En el capítulo IX, artículo 53 de los Estatutos Federales vienen reflejados dos puntos, siendo el segundo el más importante que reza así: "Será obligatoria la consulta a la militancia, al nivel territorial que corresponda, sobre los acuerdos de Gobierno en los que sea parte el PSOE o sobre el sentido del voto en sesiones de investidura que supongan facilitar el gobierno a otro partido político". 

Ferraz podría convocar la consulta más adelante y con el pacto hecho

Sobre quién convoca estas consultas, el Reglamento también dice que serán las ejecutivas correspondientes, no los comités -los órganos de control-. Y si una dirección se niega a celebrar un referéndum de carácter preceptivo, Ferraz podrá forzar su organización. La cúpula federal también podrá imponer a un barón una consulta sobre una cuestión que entienda trascendente aunque este se oponga. A Ferraz se comunicarán los plebiscitos sobre cualquier ámbito, y tendrá la potestad de vetarlos o de cambiar la pregunta. Sin embargo, Sánchez ha sido incapaz de proponer a su Ejecutiva, reunida este lunes, la consulta. Ni quiera se lo comunicó. Tan sólo les pidió su confianza para continuar sus gestiones para formar gobierno.  
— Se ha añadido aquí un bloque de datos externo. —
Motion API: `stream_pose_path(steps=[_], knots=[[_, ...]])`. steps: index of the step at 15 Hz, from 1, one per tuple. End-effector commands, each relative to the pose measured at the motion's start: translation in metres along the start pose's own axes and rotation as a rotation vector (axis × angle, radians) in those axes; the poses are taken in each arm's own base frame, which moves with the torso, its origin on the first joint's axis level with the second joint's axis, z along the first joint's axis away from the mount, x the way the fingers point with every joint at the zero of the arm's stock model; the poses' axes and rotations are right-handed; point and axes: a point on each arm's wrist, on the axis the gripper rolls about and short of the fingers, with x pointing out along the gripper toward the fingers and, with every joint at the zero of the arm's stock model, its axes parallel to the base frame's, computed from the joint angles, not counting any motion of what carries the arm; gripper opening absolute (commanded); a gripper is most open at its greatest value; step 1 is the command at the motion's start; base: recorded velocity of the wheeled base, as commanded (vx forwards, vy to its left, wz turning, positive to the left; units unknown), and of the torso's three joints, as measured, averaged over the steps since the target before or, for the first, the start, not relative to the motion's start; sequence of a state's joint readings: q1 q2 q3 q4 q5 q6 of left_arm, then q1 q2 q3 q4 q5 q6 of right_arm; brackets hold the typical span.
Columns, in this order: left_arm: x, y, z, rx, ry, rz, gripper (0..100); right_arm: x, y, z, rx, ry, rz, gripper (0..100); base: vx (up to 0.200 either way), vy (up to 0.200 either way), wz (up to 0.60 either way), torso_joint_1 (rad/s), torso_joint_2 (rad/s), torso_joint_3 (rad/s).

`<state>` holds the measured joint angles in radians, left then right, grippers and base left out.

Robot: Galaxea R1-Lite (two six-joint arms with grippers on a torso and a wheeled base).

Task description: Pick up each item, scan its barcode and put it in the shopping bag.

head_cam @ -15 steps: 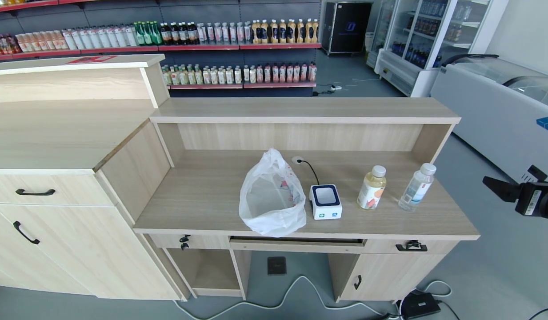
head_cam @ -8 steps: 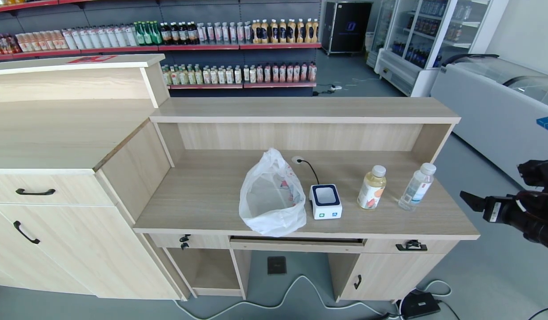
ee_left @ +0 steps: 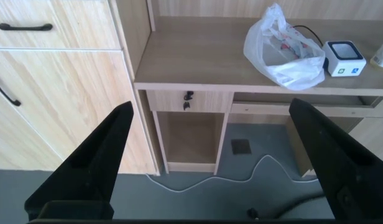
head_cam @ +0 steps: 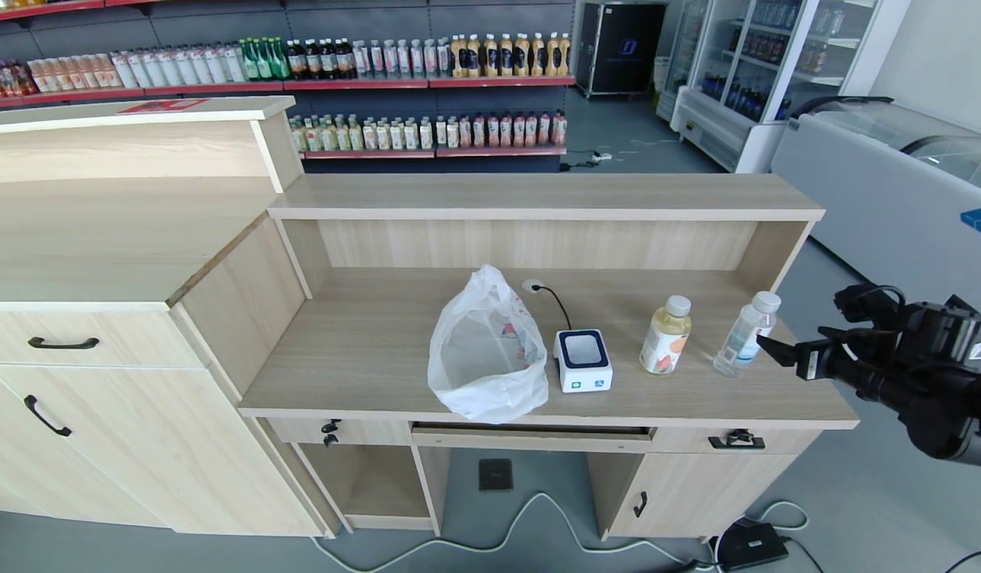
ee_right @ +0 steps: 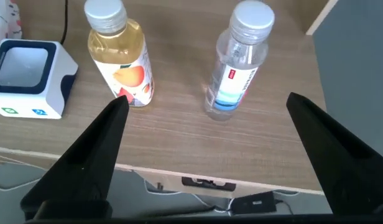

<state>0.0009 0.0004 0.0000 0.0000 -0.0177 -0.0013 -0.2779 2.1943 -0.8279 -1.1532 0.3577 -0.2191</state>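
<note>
A clear water bottle stands upright near the right end of the counter. An orange juice bottle stands to its left. Left of that sit the white barcode scanner and the open white plastic shopping bag. My right gripper hangs open just right of the water bottle, holding nothing. My left gripper is open and empty, low in front of the counter's left part.
The counter has a raised back shelf and a side wall at its right end. A taller cabinet adjoins on the left. The scanner's cable runs to the back. Cables lie on the floor below.
My right gripper has moved left, from beyond the counter's right end to right beside the water bottle. Bottles, scanner and bag have stayed put.
</note>
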Motion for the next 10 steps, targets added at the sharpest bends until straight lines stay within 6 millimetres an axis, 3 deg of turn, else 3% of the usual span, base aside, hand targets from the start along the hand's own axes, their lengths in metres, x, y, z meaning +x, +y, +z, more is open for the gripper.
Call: stream_pose_path(steps=[1,6,10], knots=[[0.0,0.0,0.0,0.0,0.0,0.0,100,0.032,0.013,-0.019,-0.015,0.011,0.064,100,0.0,0.0,0.0,0.0,0.0,0.0],[0.0,0.0,0.0,0.0,0.001,0.001,100,0.063,0.038,-0.036,-0.032,0.009,0.13,100,0.0,0.0,0.0,0.0,0.0,0.0],[0.0,0.0,0.0,0.0,0.0,0.0,100,0.084,0.042,-0.038,-0.043,-0.03,0.136,100,0.0,0.0,0.0,0.0,0.0,0.0]])
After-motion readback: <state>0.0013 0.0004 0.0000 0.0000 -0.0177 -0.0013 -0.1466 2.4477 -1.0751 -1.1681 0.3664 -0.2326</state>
Todo apunta a que Sánchez se ha saltado sus propias normas, pero desde Ferraz no lo ven así y se escudan en que "la Ejecutiva Federal tiene libertad para convocar la consulta cuando lo estime" y apuntan que podrán convocarla más adelante. "Demasiado tarde", ha sido la respuesta de más un dirigente socialista consultado por este medio al señalar que "las bases no son tontas" y "no se puede consultar a la militancia sobre un pacto que ya está hecho". 

Malestar también en la Ejecutiva de Sánchez  

El líder del PSOE valoró los resultados de las elecciones este lunes en una reunión convocada por este órgano, sin dar ninguna pista a los suyos de lo que se traía entre manos con su 'asesor aúlico', Iván Redondo. Según cuenta un miembro de la Ejecutiva, "Sánchez habló poco durante la reunión" y pidió la confianza de la dirección para tantear al resto de formaciones susceptibles de un pacto. Esto incluía a Unidas Podemos. Horas antes de conocerse el acuerdo, miembros de la dirección nacional comentaron a periodistas su malestar con Iglesias, tras seguir reclamando sillones el día después de las elecciones. Nunca hubieran imaginado que el lunes por la tarde, Sánchez y Redondo citaban en secreto en La Moncloa a Pablo Iglesias para redactar un pacto que garantice la vicepresidencia al líder de Podemos y otras carteras a los suyos.